Now that we’ve gotten warmed up, let’s get on with the show. I just want to say how grateful I am to be here today, in this space, and how thankful I am for the partnership with History Nebraska to make this gathering happen. Civic Saturday fits the Museum’s new exhibition like a glove.
And speaking of the new exhibition, I had an opportunity to experience it recently, and it truly is amazing. Taking it all in … literally walking through the story of our American democracy, its triumphs and advances as well as its struggles and setbacks – well, you can’t help but feel deep, deep gratitude to the men and women who took the plunge some 250 years ago, and started all of this.
Those Americans were the first to ask – to seriously ask – what happens when a people decide to govern themselves? It’s difficult for us, I think, to fully appreciate just how radical of a notion that was at the time. I mean, radical to the point of unthinkable. Those folks may as well have asked: What happens when a people decide to live on Mars?
Remember, our American experiment was born in the age of monarchy. A democratic way of life only existed in fragments in the deep past. It was mostly in the imaginations of political theorists and philosophers. Proposing we do things without the approval of a king or queen was grounds for treason.
So yeah, when those newly independent Americans said “This is what democracy looks like,” that took audacity. Guts. Or, more accurately, the concept we’re focusing on today: faith.
In so many ways, that’s the story of America — an enduring confidence in something you can’t see, but you know in your heart of hearts that it exists. A way of life that respects the essential worth of every person, while also being devoted to the common good. Expectations, not only for ourselves but for one another that are at their core optimistic and hopeful. The Founders put their trust in these abstract principles and willed them into existence. For themselves and their posterity.
So here we are, the posterity. And this is a good day to celebrate and explore our democratic faith.
First, let’s look at the foundations of our faith – where did it come from, and why?
Then, let’s ponder the ongoing, centuries-long miracle of sustaining that faith.
And finally, we’ll finish with a few thoughts about the importance of spreading the faith right now.
Founding our faith.
Every country has a narrative about how it came to be – a self-definition that highlights its unique character and its role in the world, a story that affirms and amplifies its national values. To build these myths, nations often rely upon their shared ethnicity, culture, or language.
The United States couldn’t do that. We had no shared ethnicity. We had no shared language. And we had no shared culture, not really. No, America came to be because of an argument, during a Revolutionary summer, driven by a radical proclamation that was mostly a list of royal grievances – but ended up becoming something much more.
Why did this happen? Our Founders were many things – inventors, lawyers, farmers, military men – but first and foremost, they were thinkers. More specifically, they were Enlightenment thinkers. And one of their biggest credos was the Enlightenment maxim that the pursuit of material wealth was virtuous only if it also promoted the public good. Ben Franklin called this “enlightened self-interest.”

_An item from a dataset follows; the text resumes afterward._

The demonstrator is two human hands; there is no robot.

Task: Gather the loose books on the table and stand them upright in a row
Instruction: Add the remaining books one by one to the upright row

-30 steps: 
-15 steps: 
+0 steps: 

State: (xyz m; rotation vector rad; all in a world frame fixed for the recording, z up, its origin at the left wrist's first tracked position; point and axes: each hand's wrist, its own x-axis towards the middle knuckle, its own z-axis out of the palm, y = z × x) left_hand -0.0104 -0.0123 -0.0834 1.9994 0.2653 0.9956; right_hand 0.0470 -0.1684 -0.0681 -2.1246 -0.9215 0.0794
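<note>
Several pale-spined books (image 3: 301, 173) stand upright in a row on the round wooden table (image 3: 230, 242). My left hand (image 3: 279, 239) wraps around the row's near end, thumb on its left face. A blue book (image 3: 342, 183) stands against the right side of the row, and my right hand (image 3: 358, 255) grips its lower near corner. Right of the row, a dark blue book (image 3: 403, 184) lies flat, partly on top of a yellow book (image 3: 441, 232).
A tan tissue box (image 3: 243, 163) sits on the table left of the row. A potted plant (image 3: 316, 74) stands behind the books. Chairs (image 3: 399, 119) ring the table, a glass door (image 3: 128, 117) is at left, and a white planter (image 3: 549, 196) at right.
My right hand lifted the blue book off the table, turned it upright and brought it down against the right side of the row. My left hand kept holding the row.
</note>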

He and his fellow Revolutionaries, guys like John Adams and Thomas Jefferson, these guys were the movers and shakers who realized they were in a moment of world history like no other. They pushed the continental Congress to break away at long last from a tone-deaf monarch. In his place would be a new modern era of skepticism, reason, and universal liberty.
Right?
Well … sure, Jefferson was channeling Enlightenment philosophers like John Locke when he wrote “All men are created equal.” But at the time, he probably wasn’t referring to individual equality – and certainly not for everyone.
How could he? He was a product of his time: a slaveowner and one of Virginia’s landed gentry. Today, we’d sneer and call him a “Coastal Elite.” When he wrote those words – “All men are created equal” – his likely intent was to say that colonial Americans as a whole had the God-given right to set up their own governments, just like any other sovereign nation.
Whether those governments recognized all individuals as equal? That was another kettle of fish, wasn’t it?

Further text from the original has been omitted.